Рука тана Кериана, соскользнув с его шеи, безвольно упала на кровать. Юноша выгнулся дугой, запрокинул голову и засипел, со свистом вбирая раскрытым ртом воздух. Глаза закатились, засверкали белками, пальцы заскребли по простыне.
Боль была такой острой, будто в Анлетти всадили нож по самую рукоять и дважды там провернули.
— Нет!

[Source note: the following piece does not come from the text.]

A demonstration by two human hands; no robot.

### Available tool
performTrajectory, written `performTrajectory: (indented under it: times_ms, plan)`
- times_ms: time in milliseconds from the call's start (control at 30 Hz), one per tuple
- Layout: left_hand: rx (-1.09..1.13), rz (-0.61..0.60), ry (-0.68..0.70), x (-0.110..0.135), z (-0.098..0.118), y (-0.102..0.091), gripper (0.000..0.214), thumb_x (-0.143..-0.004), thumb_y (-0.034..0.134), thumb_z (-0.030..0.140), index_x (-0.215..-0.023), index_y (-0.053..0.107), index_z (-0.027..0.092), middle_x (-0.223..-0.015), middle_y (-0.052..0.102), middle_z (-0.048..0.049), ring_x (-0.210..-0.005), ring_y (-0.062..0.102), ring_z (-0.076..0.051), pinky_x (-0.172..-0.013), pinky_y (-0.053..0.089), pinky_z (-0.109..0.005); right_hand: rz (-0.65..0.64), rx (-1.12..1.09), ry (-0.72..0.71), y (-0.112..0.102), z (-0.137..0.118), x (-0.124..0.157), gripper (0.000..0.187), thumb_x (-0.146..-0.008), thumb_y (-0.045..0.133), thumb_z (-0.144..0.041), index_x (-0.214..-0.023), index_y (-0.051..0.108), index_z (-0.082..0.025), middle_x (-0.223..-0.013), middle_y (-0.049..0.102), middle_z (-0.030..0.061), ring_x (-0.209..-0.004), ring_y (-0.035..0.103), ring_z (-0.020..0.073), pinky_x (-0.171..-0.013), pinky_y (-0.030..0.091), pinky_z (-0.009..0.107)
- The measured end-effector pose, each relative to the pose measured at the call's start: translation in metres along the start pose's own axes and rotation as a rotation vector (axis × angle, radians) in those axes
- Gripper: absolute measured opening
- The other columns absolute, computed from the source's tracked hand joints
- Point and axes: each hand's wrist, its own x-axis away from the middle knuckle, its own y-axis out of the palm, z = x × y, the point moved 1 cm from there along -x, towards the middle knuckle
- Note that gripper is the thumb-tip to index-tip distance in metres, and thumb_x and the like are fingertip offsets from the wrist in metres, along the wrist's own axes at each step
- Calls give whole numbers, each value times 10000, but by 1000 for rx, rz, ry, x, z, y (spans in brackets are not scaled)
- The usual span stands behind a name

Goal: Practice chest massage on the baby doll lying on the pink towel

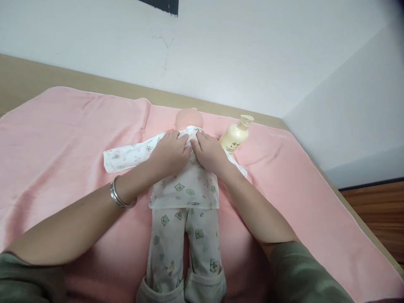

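Left grip (170,155) and right grip (211,153) are both clamped on the printed shirt (186,189), thumbs and fingers drawn together over gathered cloth just below the head of the doll (189,119). Only a narrow gap separates my hands; some fingertips are lost in the folds. Condition noted: shirt spread over the doll's torso, one sleeve flat beside it on my left; whether an arm fills it, I cannot tell. Printed trousers (168,248) extend below the torso, cuffs turned up. Pump bottle (236,135) sits near the doll, on my right. Step in hand, I judge: arranging the neckline. Next move calls for an even hold on both edges.
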Motion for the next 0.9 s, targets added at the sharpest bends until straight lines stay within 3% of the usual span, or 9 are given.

Не-е-ет… Ты же обещал!
Анлетти подхватил тана Кериана под плечи и спину и, рывком оторвав от кровати, прижал к себе, усаживая сверху, но тот словно его не слышал. Не осознавал, где сейчас находится и с кем. Весь мелко трясся. Так противно. Так липко. И всё это — без единого звука, без жалобы или стона.
Да что же с ним сотворили?!
— Эй! Посмотри на меня! Ну посмотри же!
Обхватив руками его голову, Анлетти крепко стукнулся об неё лбом. Звук вышел пустым и гулким. Перед глазами замельтешили золотые искры. Но, слава всем богам, не напрасно — мальчишка посмотрел на него и как будто даже увидел.
— Смотри внимательно. Не будешь смотреть, ничего не получится. Просто смотри. Хорошо? — забормотал Анлетти, удерживая одной рукой затылок тана Кериана, а второй накрывая позорное клеймо на его груди. — Сейчас я тебя исцелю. Ты только смотри. Смотришь?
Тот что-то промычал в ответ, совсем уж невнятное.